Content starts

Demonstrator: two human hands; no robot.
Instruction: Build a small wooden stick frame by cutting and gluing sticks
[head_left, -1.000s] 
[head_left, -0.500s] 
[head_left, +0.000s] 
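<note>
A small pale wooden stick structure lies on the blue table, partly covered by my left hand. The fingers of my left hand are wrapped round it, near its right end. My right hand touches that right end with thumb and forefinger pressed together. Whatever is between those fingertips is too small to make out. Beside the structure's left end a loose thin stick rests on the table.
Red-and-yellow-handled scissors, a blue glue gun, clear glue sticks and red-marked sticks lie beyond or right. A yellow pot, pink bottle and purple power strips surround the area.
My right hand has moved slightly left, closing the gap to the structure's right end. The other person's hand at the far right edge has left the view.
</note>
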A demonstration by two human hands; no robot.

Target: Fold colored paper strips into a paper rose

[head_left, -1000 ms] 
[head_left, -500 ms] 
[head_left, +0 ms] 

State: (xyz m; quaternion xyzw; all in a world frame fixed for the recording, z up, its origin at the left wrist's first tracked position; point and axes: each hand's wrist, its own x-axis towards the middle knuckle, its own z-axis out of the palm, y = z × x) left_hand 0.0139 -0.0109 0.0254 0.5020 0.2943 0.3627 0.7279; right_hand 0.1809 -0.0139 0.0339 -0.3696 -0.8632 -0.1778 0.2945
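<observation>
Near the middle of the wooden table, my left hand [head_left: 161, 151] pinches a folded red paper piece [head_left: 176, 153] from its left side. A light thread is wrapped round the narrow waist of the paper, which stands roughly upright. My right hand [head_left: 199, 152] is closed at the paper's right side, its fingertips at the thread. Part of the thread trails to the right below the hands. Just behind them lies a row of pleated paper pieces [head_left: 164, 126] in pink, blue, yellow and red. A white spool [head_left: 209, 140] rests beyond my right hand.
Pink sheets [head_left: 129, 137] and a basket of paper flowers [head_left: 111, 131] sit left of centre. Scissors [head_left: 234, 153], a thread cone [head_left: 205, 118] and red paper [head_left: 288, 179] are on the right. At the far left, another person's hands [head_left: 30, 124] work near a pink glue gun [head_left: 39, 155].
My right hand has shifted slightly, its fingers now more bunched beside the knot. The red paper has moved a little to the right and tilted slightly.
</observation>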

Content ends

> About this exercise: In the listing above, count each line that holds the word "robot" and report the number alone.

> Exercise result: 2